Effect of molecular weight on the dermatopharmacokinetics and systemic disposition of drugs after intracutaneous injection

The aim of this study was to investigate the effect of molecular weight on the topical migration and systemic absorption of drugs, sodium salicylate (SA), calcein sodium (CAL) and FITC-dextrans (FD-4, FD-10, FD-20 and FD-40), after intracutaneous (i.c.) injection. The apparent diffusion coefficients in the skin (Ds) of SA, CAL and FD-4 after i.c. injection were almost the same and slightly less than 1 × 10−4 cm2/min. The Ds value drastically decreased with molecular weight more than 10 kDa. The plasma concentration-time curve after i.c. injection was predicted by the convolution method. The ratio of AUC (observed/predicted) was approximately unity for SA, CAL and FD-4 although the systemic absorption of only FD-4 was delayed.
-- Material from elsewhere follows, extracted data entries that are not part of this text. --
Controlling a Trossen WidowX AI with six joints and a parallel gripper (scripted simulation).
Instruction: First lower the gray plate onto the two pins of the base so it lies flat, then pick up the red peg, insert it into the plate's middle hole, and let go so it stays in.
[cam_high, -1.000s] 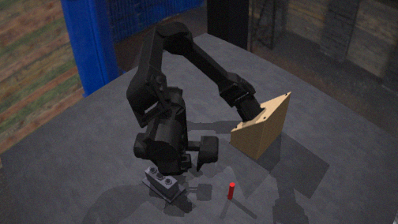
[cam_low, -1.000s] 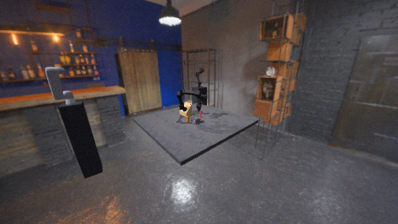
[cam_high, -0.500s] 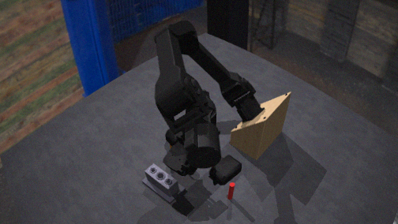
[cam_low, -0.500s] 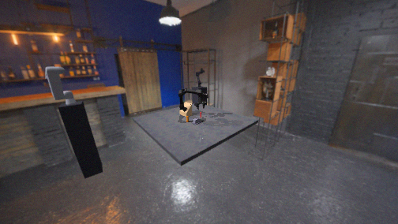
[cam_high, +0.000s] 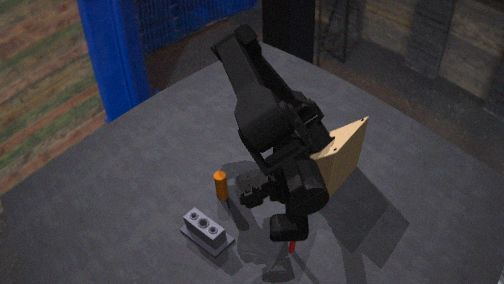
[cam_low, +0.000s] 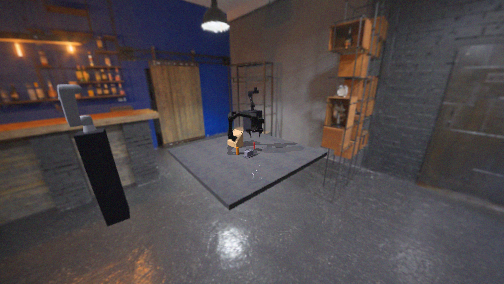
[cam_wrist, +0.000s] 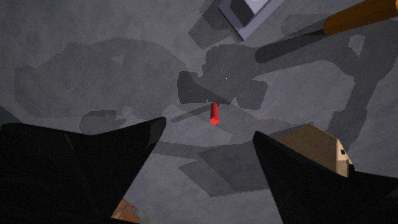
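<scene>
The red peg (cam_high: 292, 247) (cam_low: 254, 146) (cam_wrist: 214, 114) stands upright on the table. My gripper (cam_high: 270, 212) (cam_low: 255, 134) (cam_wrist: 209, 127) is open and empty above the peg, with the fingertips on either side of it in the wrist view. The gray plate (cam_high: 205, 231) (cam_wrist: 257, 4) is a thick block with three round holes in its top. It sits level on the wider flat base (cam_high: 230, 240) (cam_wrist: 245, 32), with no gap or tilt that I can make out. Rings show in the outer holes; the pins themselves are too small to tell.
An orange cylinder (cam_high: 221, 186) (cam_low: 237, 151) (cam_wrist: 360, 17) stands upright beside the base, on the side toward the arm. A large slanted wooden block (cam_high: 345, 160) (cam_low: 235, 139) (cam_wrist: 312, 145) stands behind the gripper, close to the arm.
</scene>
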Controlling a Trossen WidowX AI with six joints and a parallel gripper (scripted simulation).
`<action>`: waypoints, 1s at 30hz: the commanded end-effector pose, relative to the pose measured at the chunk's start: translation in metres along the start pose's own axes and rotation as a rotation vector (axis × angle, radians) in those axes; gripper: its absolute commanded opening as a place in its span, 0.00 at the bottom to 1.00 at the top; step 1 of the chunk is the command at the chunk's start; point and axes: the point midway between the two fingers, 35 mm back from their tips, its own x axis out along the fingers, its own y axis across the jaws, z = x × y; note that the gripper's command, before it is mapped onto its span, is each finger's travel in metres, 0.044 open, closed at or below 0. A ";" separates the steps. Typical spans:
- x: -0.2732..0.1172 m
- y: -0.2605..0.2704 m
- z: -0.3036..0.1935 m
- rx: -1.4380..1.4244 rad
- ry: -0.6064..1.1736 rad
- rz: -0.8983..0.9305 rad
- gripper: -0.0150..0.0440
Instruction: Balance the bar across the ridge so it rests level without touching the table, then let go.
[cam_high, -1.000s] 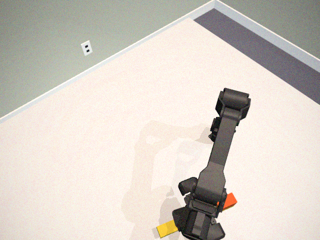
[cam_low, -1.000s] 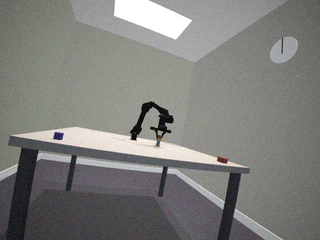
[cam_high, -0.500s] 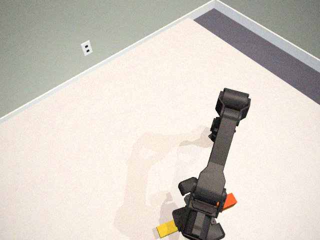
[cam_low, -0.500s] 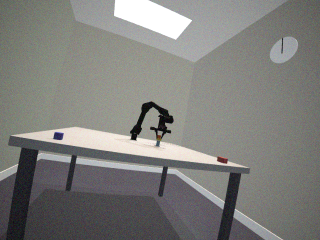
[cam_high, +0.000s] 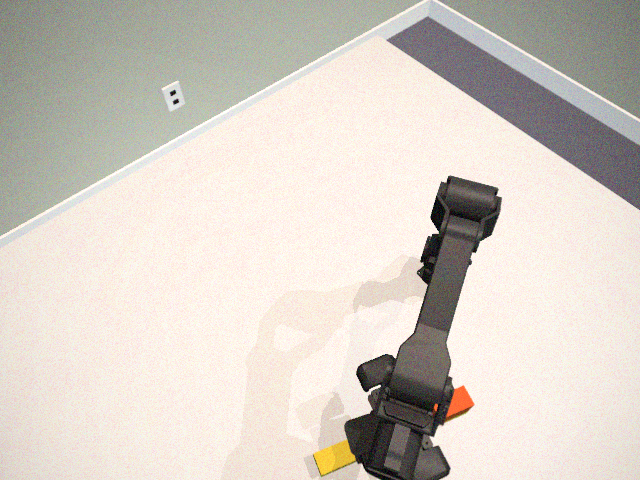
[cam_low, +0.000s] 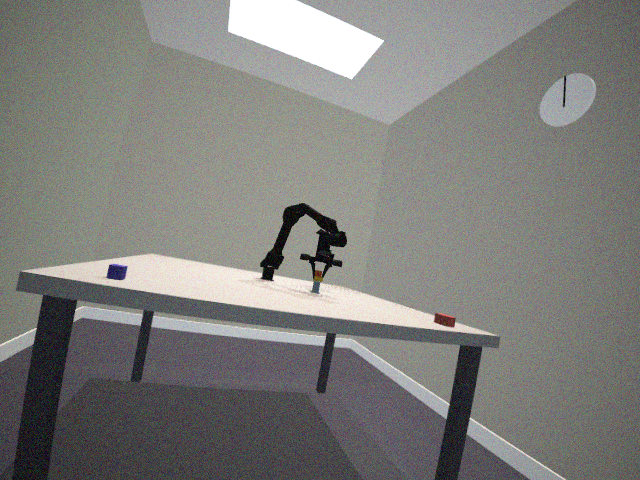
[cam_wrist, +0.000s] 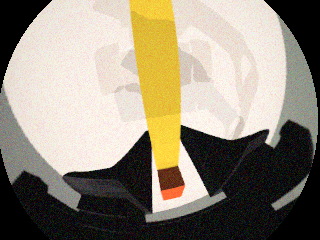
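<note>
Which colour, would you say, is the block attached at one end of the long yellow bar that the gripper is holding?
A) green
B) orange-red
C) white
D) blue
B: the block at the end of the yellow bar shows orange-red in the top and wrist views.

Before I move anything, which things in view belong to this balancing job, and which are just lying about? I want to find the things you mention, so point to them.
Part of the job:
- yellow bar (cam_high: 333, 458) (cam_low: 318, 279) (cam_wrist: 160, 75) with an orange-red block at one end (cam_high: 460, 401) (cam_low: 318, 273) (cam_wrist: 172, 192)
- pale blue ridge under it (cam_low: 315, 287)
- tool (cam_low: 318, 275), closed on the bar

Just lying about:
- blue block (cam_low: 116, 271)
- red block (cam_low: 444, 319)
</note>
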 end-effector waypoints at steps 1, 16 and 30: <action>0.001 0.001 0.000 0.000 0.001 0.003 0.25; 0.002 0.000 0.000 0.000 0.001 0.003 0.25; 0.003 0.000 0.000 0.000 0.001 0.003 0.25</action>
In contrast, the AUC ratios of FD-10, FD-20 and FD-40 were about 0.5, 0.2 and 0.06, respectively, and obviously decreased with the molecular weight. The elimination of FD-10, FD-20 and FD-40 from the skin was slow and the drugs tended to remain in the muscle. These results indicated the importance of diffusion in the skin and permeability through the blood vessels for local migration and systemic absorption of drugs after penetration into viable skin.